The Board of Directors of the African Development Bank Group (www.AfDB.org) has approved a loan of EUR 74.25 million to Cameroon in Abidjan to implement the first phase of the Electricity Sector Recovery Support Programme (PARSEC).
The programme will support the Cameroonian government to implement the reforms necessary in the energy sector in 2024 and 2025 so that, in the long term, the country can produce enough electricity to cover its national requirements of 5,000 megawatts and build a reserve to export energy to neighbouring countries, particularly Chad.
“This programme allows the African Development Bank to provide added value in its support for the recovery of the electricity sector in Cameroon. It also offers significant leverage effects through its connection to various recovery plans in the electricity sector. The various actions implemented in the context of high-level dialogue with the government are such that they will raise the Bank to the rank of a preferred partner to Cameroon,” said Serge N’Guessan, Director General for the Central Africa region and head of the African Development Bank’s Country Office in Cameroon.
Among other things, the reforms will enable Cameroon to reduce its commercial losses on electricity, improve revenue collection and deal more efficiently with energy flows in distribution, by migrating metering from a post-paid to a pre-paid mode and installing smart meters, including in public buildings. The programme will also help to develop and implement an information-education-communication plan aimed at the population, to publicize the new type of metering and introduce customers to pre-payment.
The Bank’s support will build human resource capacity so that Cameroon has a critical mass of qualified personnel to work throughout the electricity sector value chain, from production to knowledge distribution, with the aim of facilitating faster responses to technological, organizational, environmental, climate-related and financial needs in the sector.
The programme will also contribute to the development of a low-cost, integrated master plan to build planning capacity in the electricity sector, covering the whole of the electricity value chain in Cameroon and taking gender concerns into account.
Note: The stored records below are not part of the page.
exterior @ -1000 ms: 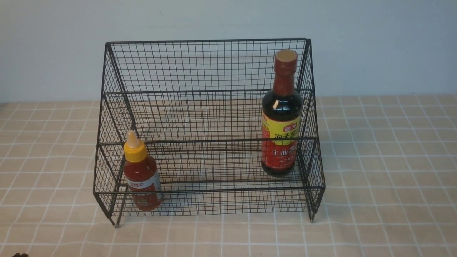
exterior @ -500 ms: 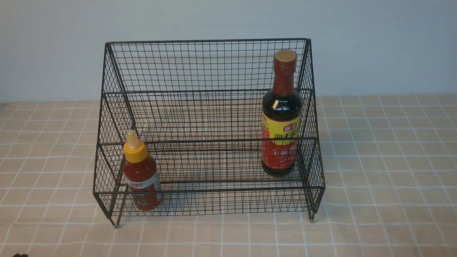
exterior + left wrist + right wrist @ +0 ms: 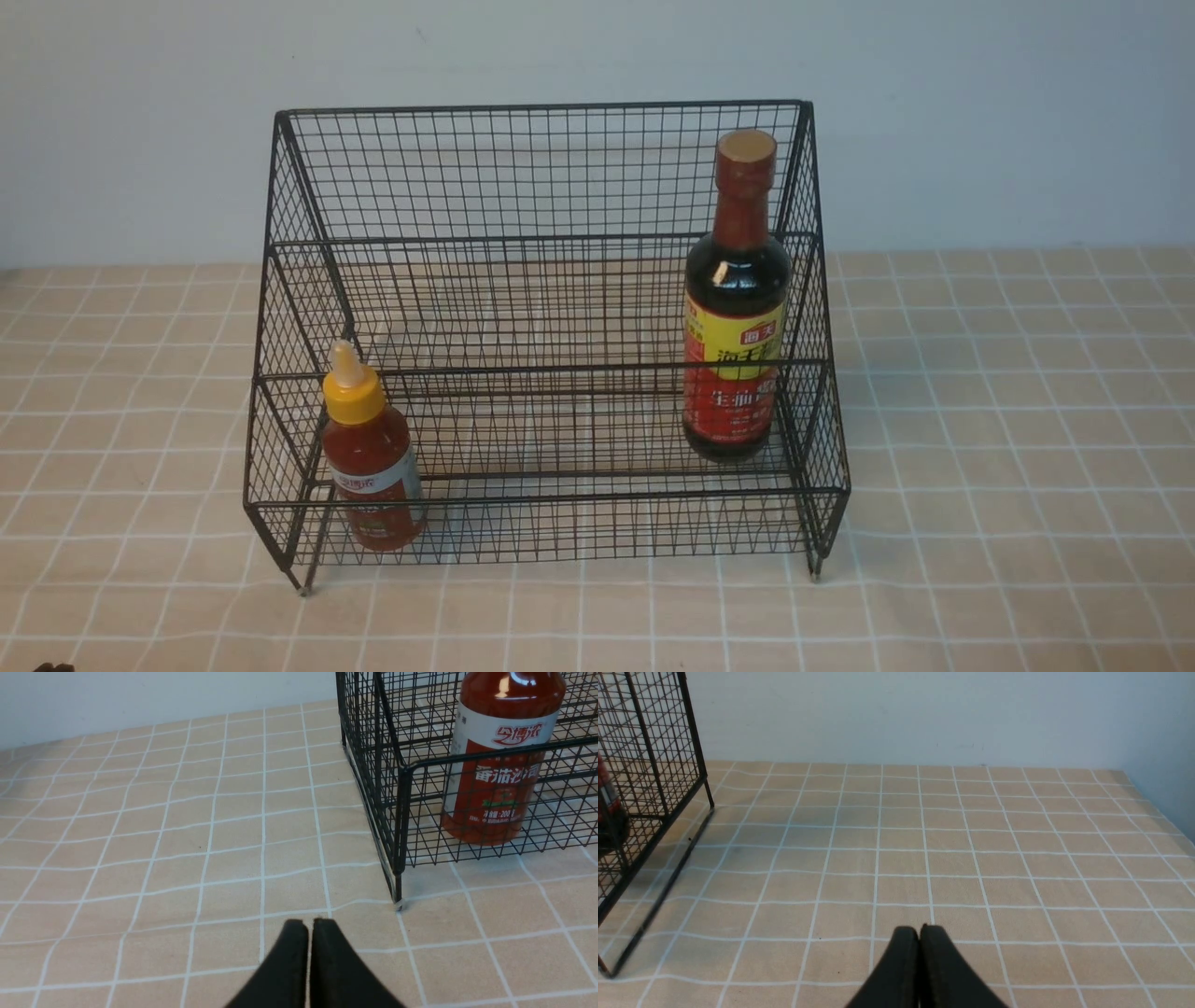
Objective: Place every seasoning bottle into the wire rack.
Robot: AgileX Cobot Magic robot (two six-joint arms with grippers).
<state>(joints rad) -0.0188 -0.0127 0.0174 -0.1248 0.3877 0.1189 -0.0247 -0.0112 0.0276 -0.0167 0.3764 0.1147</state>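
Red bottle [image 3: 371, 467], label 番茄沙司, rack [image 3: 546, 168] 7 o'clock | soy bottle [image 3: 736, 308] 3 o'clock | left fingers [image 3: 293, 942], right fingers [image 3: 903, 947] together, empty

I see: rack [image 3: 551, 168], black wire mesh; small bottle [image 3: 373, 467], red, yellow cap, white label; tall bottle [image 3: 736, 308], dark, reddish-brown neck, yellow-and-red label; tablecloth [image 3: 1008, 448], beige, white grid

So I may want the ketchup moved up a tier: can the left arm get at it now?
Probably yes. The red-sauce bottle stands upright at the wire rack's near left corner, open above. The left tool, shut and empty, would need opening.
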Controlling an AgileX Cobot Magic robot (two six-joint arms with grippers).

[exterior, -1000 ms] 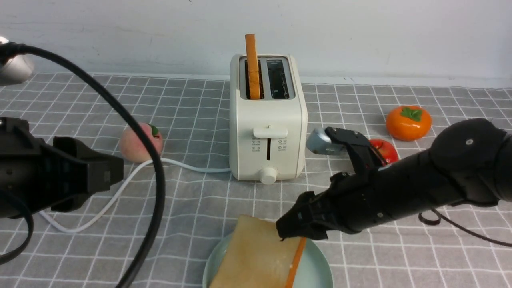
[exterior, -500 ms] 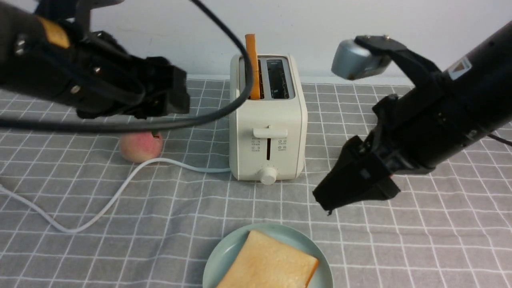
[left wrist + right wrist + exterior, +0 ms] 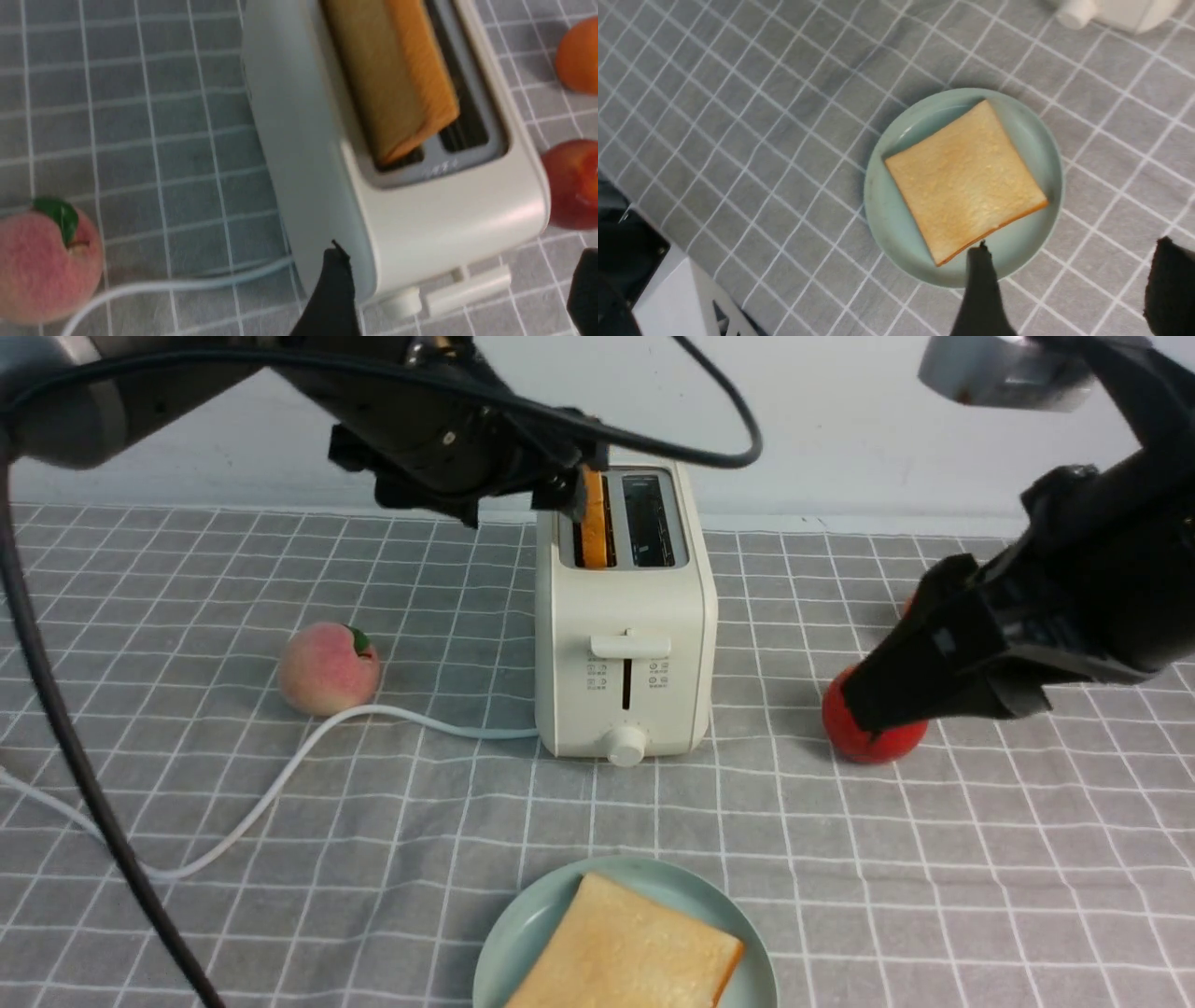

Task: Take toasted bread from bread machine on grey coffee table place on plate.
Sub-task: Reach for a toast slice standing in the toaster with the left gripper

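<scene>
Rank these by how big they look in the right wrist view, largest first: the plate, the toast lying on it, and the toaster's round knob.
1. Plate
2. Toast on the plate
3. Toaster's round knob

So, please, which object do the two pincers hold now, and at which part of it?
Nothing is held: the left pincer and the right pincer are both open.

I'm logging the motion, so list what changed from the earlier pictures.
The black left gripper rose rightward to the cream-white toaster, open. The black right gripper let go of the golden square toast, now flat on its plate, and withdrew up and right. The toaster stayed.
</scene>
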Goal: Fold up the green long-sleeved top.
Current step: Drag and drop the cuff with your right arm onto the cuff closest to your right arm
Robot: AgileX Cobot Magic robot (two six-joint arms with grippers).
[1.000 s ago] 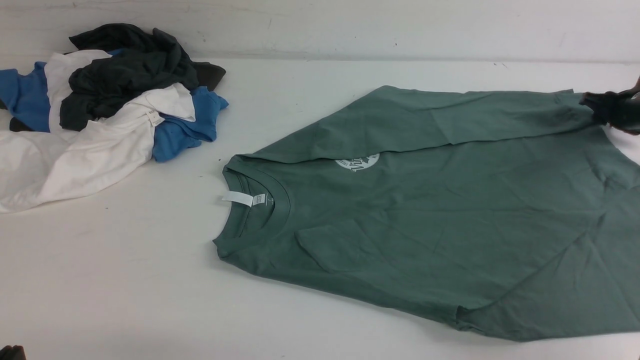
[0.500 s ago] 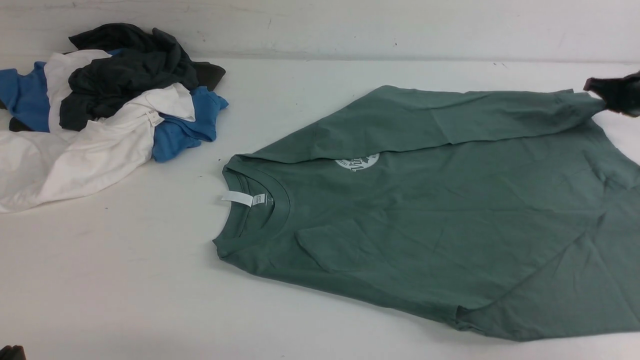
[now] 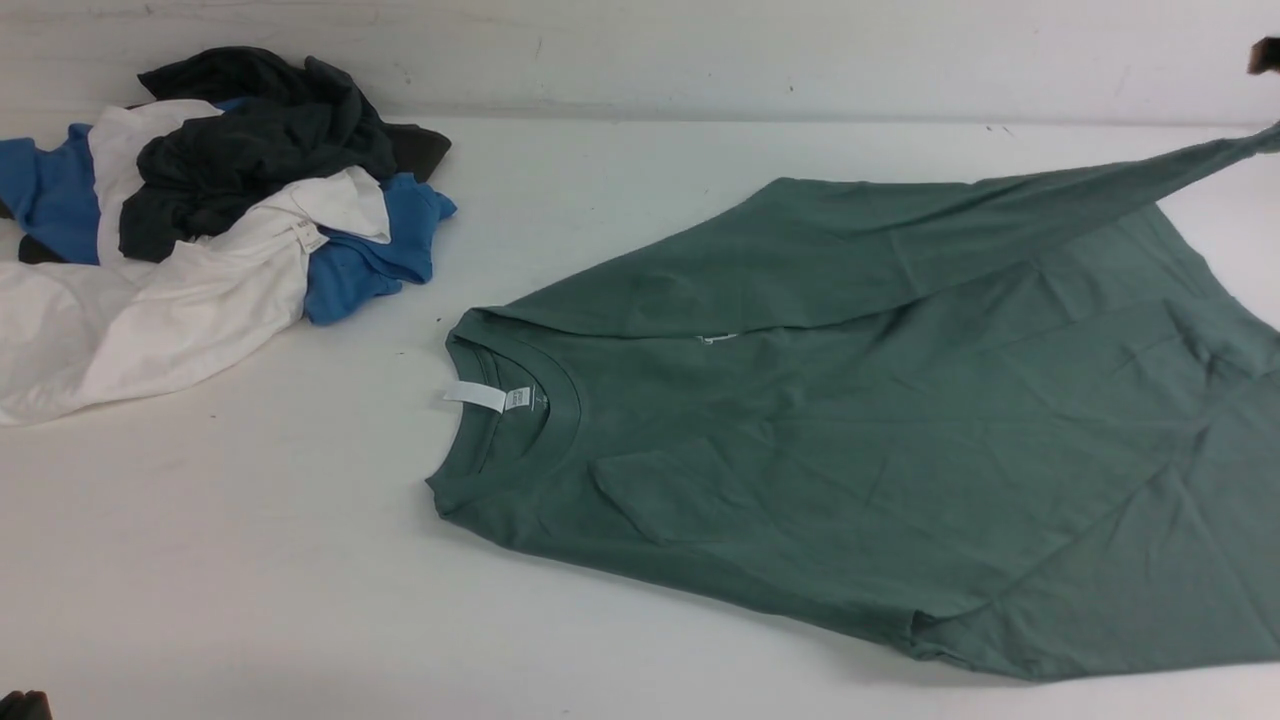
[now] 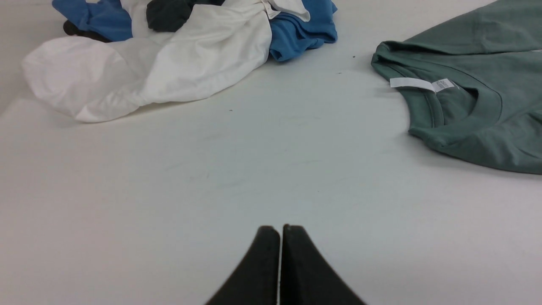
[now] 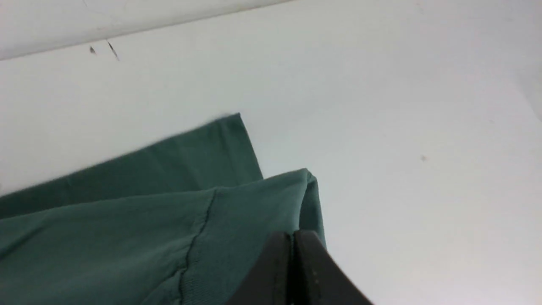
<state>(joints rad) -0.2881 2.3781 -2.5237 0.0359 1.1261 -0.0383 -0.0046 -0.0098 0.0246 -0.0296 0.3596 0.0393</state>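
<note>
One unreadable white label (image 3: 487, 398) marks the green top (image 3: 850, 450)

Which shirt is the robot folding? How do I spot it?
Look at the white table. Right of the heap of clothes lies the green long-sleeved top, spread out. It alone is green, with a white neck label.

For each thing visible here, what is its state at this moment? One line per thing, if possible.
sage-green cotton long-sleeved top: mostly flat on the white table, not yet folded, far sleeve raised.
right gripper: shut on the sleeve's cuff.
left gripper: shut, holding nothing.
heap of white, blue and charcoal clothes: crumpled, apart from the top.
</note>
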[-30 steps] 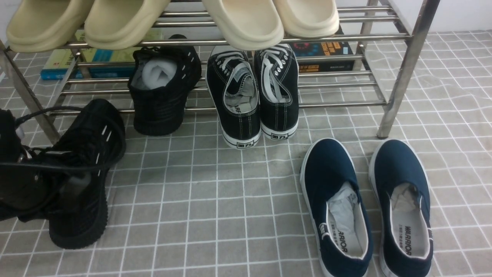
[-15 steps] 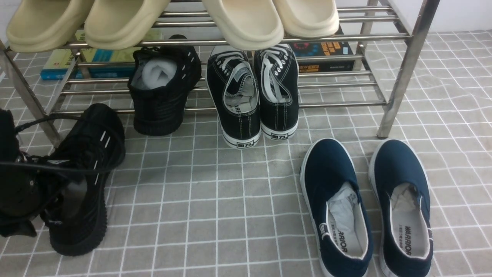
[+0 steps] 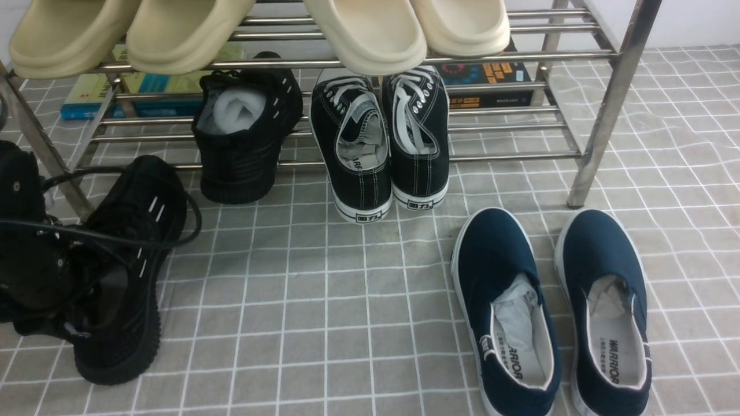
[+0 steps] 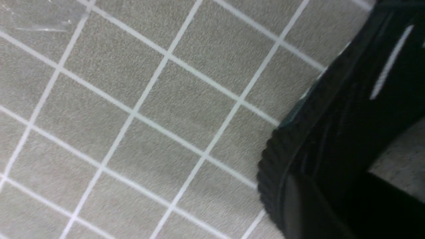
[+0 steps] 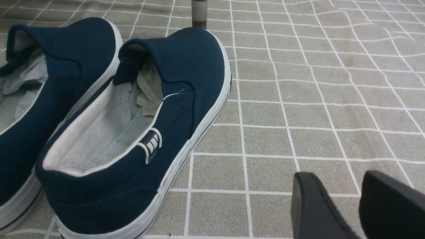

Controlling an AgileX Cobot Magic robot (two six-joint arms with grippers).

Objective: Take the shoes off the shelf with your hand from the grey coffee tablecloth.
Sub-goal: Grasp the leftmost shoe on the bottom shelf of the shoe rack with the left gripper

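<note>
At the left edge of the frame, the robot's left arm (image 3: 29,266) reaches over one all-black knit sneaker (image 3: 124,277) lying on the grey gridded cloth (image 3: 300,346); whether the left fingers (image 4: 310,209) are spread or pinching it, I cannot tell. Its mate (image 3: 240,150) sits on the lower tier of the steel rack (image 3: 509,156), upper left of centre. The right fingers (image 5: 310,202) stand spread near the navy slip-ons (image 5: 132,116), lower right in the front view
</note>
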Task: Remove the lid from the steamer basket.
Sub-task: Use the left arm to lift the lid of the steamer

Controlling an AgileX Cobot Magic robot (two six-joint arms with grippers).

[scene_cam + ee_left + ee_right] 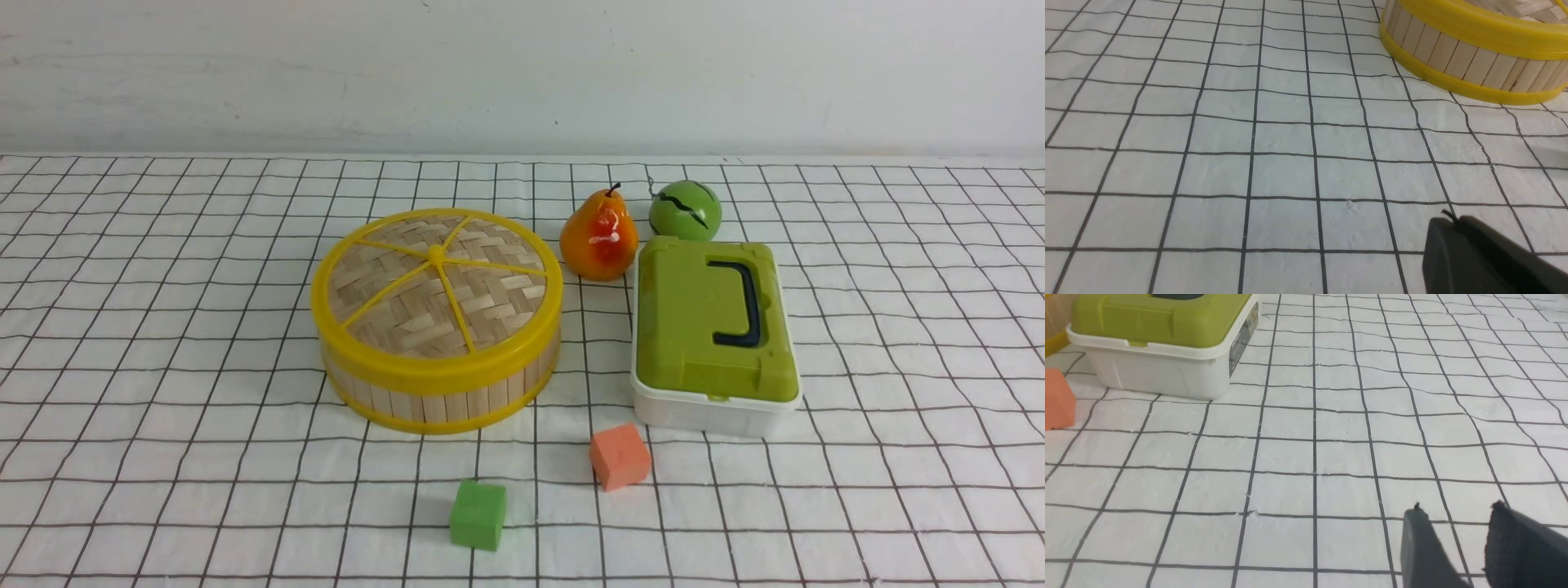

The whole of the Cameroonian population will benefit from the programme, based on an improvement in quality of life. The programme will also benefit small and medium-sized enterprises (SME), which will see several constraints on the development of their activities, including the irregularity of the energy supply, removed. This will improve the business environment, allowing the Cameroonian economy to attract more national, regional and foreign capital.